◆ ASSIGNMENT
As the lines appear below, please set them down exactly, starting at the first and finishing with the one containing "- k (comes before".

◆ RECORDS SHOWN
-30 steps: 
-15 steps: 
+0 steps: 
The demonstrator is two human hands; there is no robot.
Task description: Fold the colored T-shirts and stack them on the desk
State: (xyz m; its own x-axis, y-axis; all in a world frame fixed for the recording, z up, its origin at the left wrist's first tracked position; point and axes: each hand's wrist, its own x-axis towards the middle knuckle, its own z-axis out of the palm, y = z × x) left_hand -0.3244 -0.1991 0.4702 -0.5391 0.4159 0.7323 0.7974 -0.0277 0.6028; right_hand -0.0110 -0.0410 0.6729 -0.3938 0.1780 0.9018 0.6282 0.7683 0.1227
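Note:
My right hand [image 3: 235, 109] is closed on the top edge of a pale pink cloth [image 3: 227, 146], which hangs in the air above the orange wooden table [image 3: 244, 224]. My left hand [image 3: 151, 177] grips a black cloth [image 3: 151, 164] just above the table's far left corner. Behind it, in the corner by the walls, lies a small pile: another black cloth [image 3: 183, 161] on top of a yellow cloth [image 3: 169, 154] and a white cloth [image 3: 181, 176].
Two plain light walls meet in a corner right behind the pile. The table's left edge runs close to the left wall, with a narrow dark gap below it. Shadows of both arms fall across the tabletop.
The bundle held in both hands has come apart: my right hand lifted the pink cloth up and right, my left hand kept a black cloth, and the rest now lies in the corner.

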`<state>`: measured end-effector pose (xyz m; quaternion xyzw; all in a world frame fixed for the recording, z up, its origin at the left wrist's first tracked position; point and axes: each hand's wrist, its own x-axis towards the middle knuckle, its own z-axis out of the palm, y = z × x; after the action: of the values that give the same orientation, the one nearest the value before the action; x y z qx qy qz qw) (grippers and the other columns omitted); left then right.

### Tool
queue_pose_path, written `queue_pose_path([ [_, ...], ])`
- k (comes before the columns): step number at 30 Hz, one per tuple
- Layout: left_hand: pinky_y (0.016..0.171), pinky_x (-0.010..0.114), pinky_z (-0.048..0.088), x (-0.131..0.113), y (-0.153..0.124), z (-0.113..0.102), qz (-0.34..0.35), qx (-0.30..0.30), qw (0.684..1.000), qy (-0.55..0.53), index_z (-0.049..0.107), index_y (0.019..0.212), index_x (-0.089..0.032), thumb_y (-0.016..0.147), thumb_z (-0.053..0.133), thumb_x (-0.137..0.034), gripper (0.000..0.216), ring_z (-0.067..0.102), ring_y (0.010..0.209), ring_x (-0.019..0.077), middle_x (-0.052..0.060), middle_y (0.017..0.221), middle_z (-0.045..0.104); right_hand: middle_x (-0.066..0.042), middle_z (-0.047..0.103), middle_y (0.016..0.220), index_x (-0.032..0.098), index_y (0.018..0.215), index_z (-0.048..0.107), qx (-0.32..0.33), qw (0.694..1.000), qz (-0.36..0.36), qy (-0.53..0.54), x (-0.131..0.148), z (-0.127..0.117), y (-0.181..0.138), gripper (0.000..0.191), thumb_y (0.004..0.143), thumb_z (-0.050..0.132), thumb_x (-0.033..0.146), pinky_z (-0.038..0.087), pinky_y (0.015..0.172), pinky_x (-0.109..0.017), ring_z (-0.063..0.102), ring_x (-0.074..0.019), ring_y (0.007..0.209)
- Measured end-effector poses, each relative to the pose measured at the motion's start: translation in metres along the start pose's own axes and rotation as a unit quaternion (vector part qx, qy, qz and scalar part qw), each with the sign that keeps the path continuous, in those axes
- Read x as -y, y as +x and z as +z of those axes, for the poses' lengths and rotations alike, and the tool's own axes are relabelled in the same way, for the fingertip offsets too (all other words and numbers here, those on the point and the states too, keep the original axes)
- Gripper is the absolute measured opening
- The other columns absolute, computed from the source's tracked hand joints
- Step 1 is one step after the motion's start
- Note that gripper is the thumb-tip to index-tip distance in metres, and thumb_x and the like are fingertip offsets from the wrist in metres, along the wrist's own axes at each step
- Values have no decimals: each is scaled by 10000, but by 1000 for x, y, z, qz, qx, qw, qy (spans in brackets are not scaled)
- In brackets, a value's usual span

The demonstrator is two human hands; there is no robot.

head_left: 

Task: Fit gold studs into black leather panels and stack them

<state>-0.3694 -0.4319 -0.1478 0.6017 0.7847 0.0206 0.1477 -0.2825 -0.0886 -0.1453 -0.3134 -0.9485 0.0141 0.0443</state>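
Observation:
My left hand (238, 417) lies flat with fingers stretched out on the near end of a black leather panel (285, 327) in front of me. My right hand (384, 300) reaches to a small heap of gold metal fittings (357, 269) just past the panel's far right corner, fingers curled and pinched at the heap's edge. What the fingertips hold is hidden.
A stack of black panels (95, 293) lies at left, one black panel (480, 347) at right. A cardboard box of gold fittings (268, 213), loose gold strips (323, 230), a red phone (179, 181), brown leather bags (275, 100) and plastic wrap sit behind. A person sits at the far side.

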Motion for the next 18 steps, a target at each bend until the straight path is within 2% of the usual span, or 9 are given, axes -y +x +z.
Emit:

◆ RESULT BELOW
-30 steps: 
-15 steps: 
+0 steps: 
The demonstrator is two human hands; there is no robot.
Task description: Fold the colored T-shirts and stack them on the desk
State: (xyz m; its own x-axis, y-axis; all in a world frame fixed for the recording, z up, its origin at the left wrist's first tracked position; point and axes: each hand's wrist, its own x-axis towards the middle knuckle, its own z-axis out of the palm, y = z × x) left_hand -0.3244 -0.1991 0.4702 -0.5391 0.4159 0.7323 0.7974 -0.0277 0.6028; right_hand -0.0110 -0.0410 0.6729 -0.3938 0.1780 0.9018 0.6282 0.7683 0.1227
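Note:
My right hand [image 3: 235, 109] is closed on the top edge of a pale pink cloth [image 3: 227, 146], which hangs in the air above the orange wooden table [image 3: 244, 224]. My left hand [image 3: 151, 177] grips a black cloth [image 3: 151, 164] just above the table's far left corner. Behind it, in the corner by the walls, lies a small pile: another black cloth [image 3: 183, 161] on top of a yellow cloth [image 3: 169, 154] and a white cloth [image 3: 181, 176].
Two plain light walls meet in a corner right behind the pile. The table's left edge runs close to the left wall, with a narrow dark gap below it. Shadows of both arms fall across the tabletop.
The bundle held in both hands has come apart: my right hand lifted the pink cloth up and right, my left hand kept a black cloth, and the rest now lies in the corner.
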
`<state>`: measured end-effector pose (xyz m; quaternion xyzw; all in a world frame fixed for the recording, z up, its origin at the left wrist's first tracked position; point and axes: each hand's wrist, its own x-axis towards the middle knuckle, its own z-axis out of the palm, y = z × x; after the action: of the values that give the same orientation, the one nearest the value before the action; x y z qx qy qz qw) (grippers and the other columns omitted); left then right.

### Tool
queue_pose_path, written `queue_pose_path([ [_, ...], ])`
- k (comes before the columns): step number at 30 Hz, one per tuple

The answer contains nothing further.